Senator Cools: Honourable senators, I move the adjournment.
Hon. A. Raynell Andreychuk: Honourable senators, I would like to make it clear to Senator Watt that I am not opposing the amendment. My concern has not been how traditional peoples have conducted their rules. My concern in adopting the amendment is that the Government of Canada understand that Aboriginal rights must be respected and that when there is any conflict they go back to traditional practices.
My difficulty has never been with the presence of the amendment. My difficulty has been that, in the due course of events, sometimes the Department of Justice and administrators of justice across this land give interpretations to legislation.
Putting the concerns on the table here is a clear signal to the government that they should act at the start, not at the end, and respect Aboriginal rights and start giving full force and effect to them. No wording should be used in legislation as a way to circumvent them.
I want to commend Senator Watt for very eloquently representing these issues so sensitively for all sides and all parts of the country. Does he understand that my concerns are with the interpretation that the federal government often gives later to such amendments? For example, we have put non-derogation clauses in legislation, and they have been ignored in the past. Will we have an excuse by way of this wording to avoid true intent being given to this clause?
Senator Watt: Honourable senators, at times we end up dealing with government interpretations other than those that were intended. I do not expect that to stop today.
Senator Cools: Profound.
Senator Watt: We must do our utmost to continuously express the reality in this area. The players within the government who formulate laws and policies must bring the application of legislation down to a practical level. If not, we will eventually end up with nothing more than the policy of the government. We have seen that in this place for quite some time.
As I say, I do not expect that to stop. Our responsibility is to keep on reminding the lawmakers that there is a reality that they must understand. The reality is that we are different from the people living in the South. We behave differently. What we rely on for our livelihood, our economy, is different because we do not have the same kind of luxuries and access to goods as the people in the South.
The protection might be very unusual to a non-native person who has never seen the day-to-day life of a person in the North. They have never seen how a person in the North exercises their life in order to survive and keep the family alive.

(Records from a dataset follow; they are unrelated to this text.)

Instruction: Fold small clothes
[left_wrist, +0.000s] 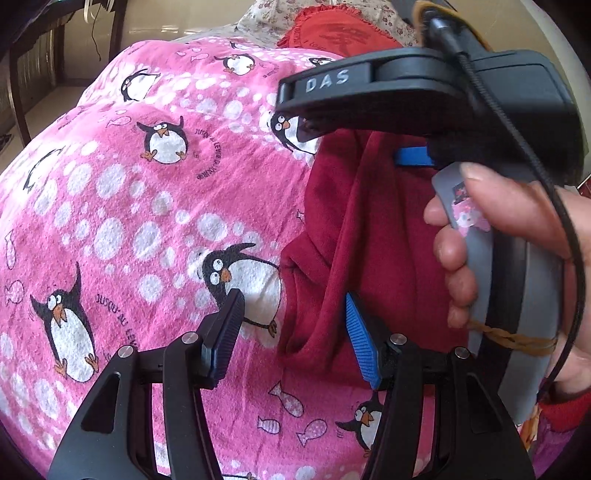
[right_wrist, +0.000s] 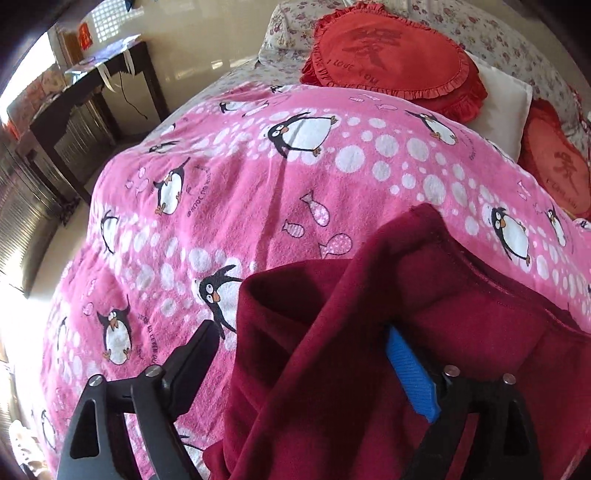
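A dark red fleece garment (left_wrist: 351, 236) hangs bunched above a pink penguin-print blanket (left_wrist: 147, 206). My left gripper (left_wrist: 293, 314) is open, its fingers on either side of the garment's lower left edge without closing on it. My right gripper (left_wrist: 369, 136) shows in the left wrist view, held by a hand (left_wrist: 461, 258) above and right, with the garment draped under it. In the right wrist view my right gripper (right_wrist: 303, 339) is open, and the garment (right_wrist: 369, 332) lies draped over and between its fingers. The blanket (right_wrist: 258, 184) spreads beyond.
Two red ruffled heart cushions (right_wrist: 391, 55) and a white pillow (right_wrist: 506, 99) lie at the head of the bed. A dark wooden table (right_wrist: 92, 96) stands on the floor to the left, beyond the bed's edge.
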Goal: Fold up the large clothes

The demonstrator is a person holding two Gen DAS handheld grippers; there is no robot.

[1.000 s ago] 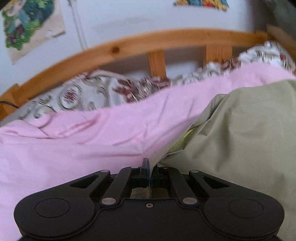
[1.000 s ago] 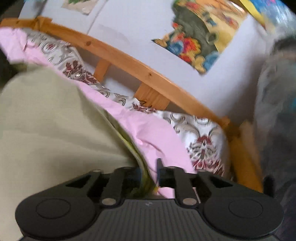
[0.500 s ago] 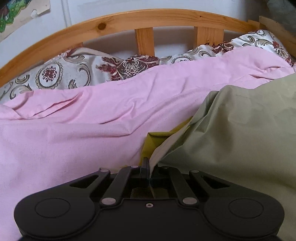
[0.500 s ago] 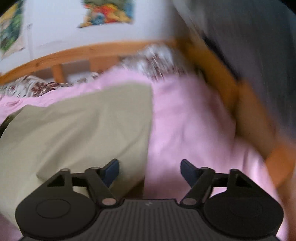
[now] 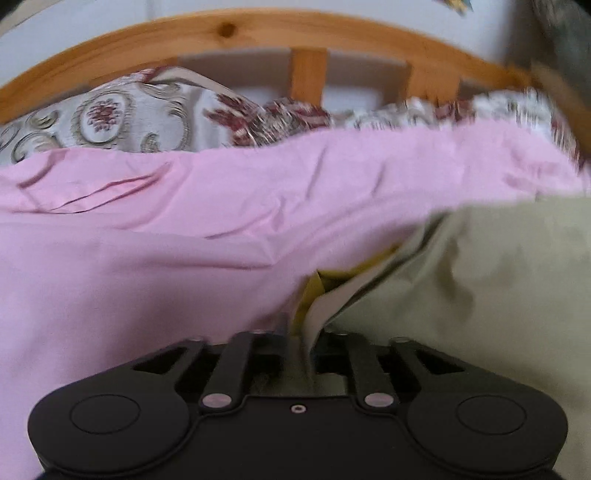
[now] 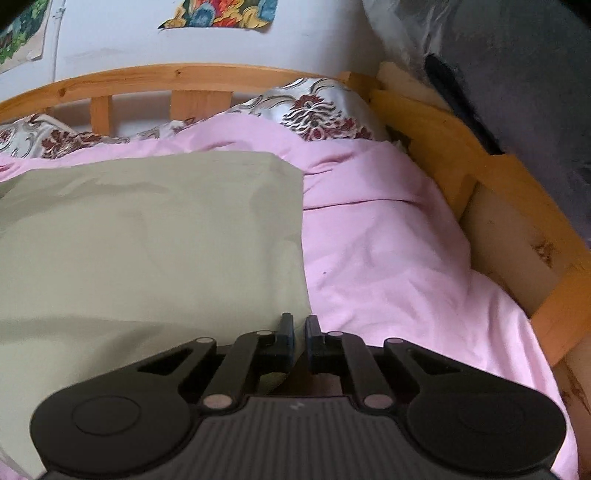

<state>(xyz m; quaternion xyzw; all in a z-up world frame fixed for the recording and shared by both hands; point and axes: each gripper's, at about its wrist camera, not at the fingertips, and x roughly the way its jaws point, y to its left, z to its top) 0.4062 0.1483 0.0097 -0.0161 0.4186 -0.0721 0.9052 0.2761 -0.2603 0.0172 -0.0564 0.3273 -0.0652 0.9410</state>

It really boils down to this: Do we understand the way your system works? I have been here long enough now that I have a partial understanding of how your system works. I do not believe in all the rules and procedures. You have too many of those and too many laws. You find yourselves at times spending more money than you do generating revenues.
Senator Cools: The honourable senator has made a profound point. There are too many rules and laws.
On motion of Senator Cools, debate adjourned.
[Translation]
Business of the Senate
Hon. Fernand Robichaud (Deputy Leader of the Government): Honourable senators, with leave, I move that the Senate do now adjourn. I request that all items on the Order Paper and Notice Paper stand in their place.
The Hon. the Speaker: Is that agreed, honourable senators?
Hon. Senators: Agreed.
The Senate adjourned until Thursday, May 29, 2003, at 1:30 p.m.